The fertiliser carve-out is worth watching too
Another detail that grain people should notice is that the fertiliser business is reportedly not part of the current sale package. That is important because Mort & Co has invested heavily in turning feedlot manure into fertiliser products and linking that capability back to growers. Beef Central’s sale coverage said the fertiliser business was excluded, while Grain Central reported in April 2026 on the upgraded fertiliser facility and its role in reducing reliance on urea and improving soil outcomes for users.
That carve-out could matter because one of the more interesting parts of the Mort & Co model, from a grain-farm perspective, has been the overlap between feedgrain intake and fertiliser outflow. If ownership of the feedlot platform and ownership of the fertiliser business are separated, the commercial relationship between those two parts of the chain may eventually change, even if they continue to work together.
What is most likely to change first
The most likely early changes, if they come, are not tonnage changes but commercial-process changes. Growers and grain businesses are more likely to notice different buying contacts, different contract styles, different freight coordination, or different timing in bids than they are to see immediate changes in physical feed use.
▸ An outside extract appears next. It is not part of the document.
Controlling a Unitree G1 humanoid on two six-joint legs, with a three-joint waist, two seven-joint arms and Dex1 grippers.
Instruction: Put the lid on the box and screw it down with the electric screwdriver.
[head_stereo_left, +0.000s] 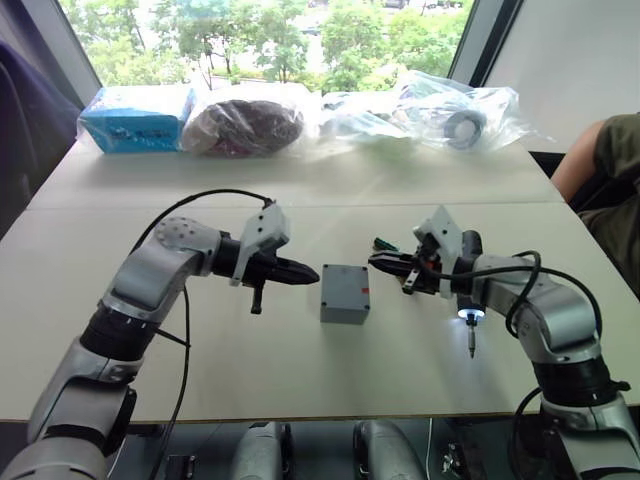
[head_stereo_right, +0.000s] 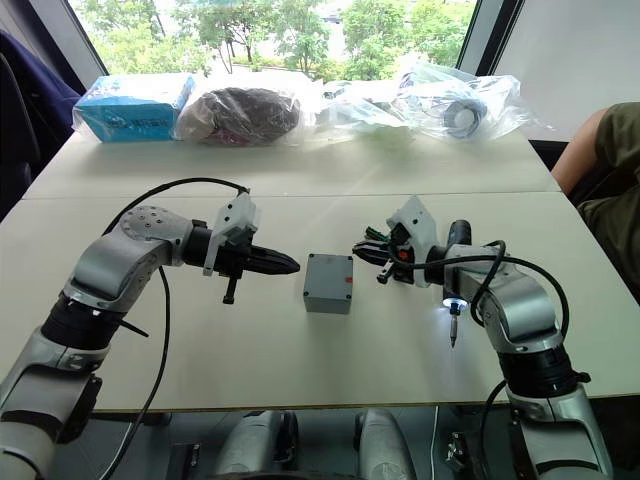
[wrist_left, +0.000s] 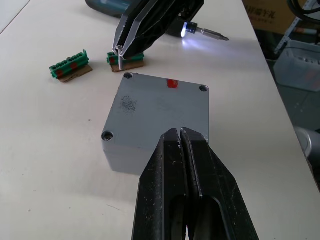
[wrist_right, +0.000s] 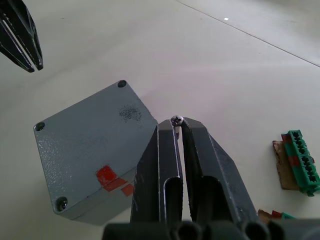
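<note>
The grey box (head_stereo_left: 343, 314) stands mid-table with the lid (head_stereo_left: 346, 285) sitting on it; a red mark shows at the lid's edge. My left gripper (head_stereo_left: 312, 272) is shut and empty, its tip just left of the box at lid height. Just right of the box, my right gripper (wrist_right: 177, 121) is shut on a small silver screw (wrist_right: 177, 120) held at its fingertips. The black electric screwdriver (head_stereo_right: 458, 236) lies on the table under my right forearm, with its white light on and its bit (head_stereo_left: 472, 343) pointing toward the table's front.
Small green connector pieces (wrist_left: 70, 65) lie behind the box near my right gripper. A blue packet (head_stereo_left: 135, 118) and clear plastic bags (head_stereo_left: 455, 115) line the far side of the table. A person's arm (head_stereo_left: 585, 160) shows at the right edge.
</note>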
That is because assets like Grassdale have value precisely because they are operating, integrated, grain-consuming businesses. Recent reporting presents the sale as an opportunity for expansion under new ownership, not as a retreat from grain-fed beef.
What grain growers should take from it
For growers, the practical takeaway is fairly simple. This is a story to watch closely, but not one to panic over. If you supply grain directly into feedlot channels, watch for changes in procurement relationships and payment pathways. If you are in the Darling Downs market more broadly, watch how bids, freight programs and local demand signals evolve once buyer interest becomes clearer.
The bigger point is that this sale reinforces how important integrated feedgrain demand has become in eastern Australia. Mort & Co’s value is not just in cattle numbers or real estate. It also sits in the grain, freight and feeding system wrapped around those assets. That is why this is not only a beef headline. It is a grain industry story too.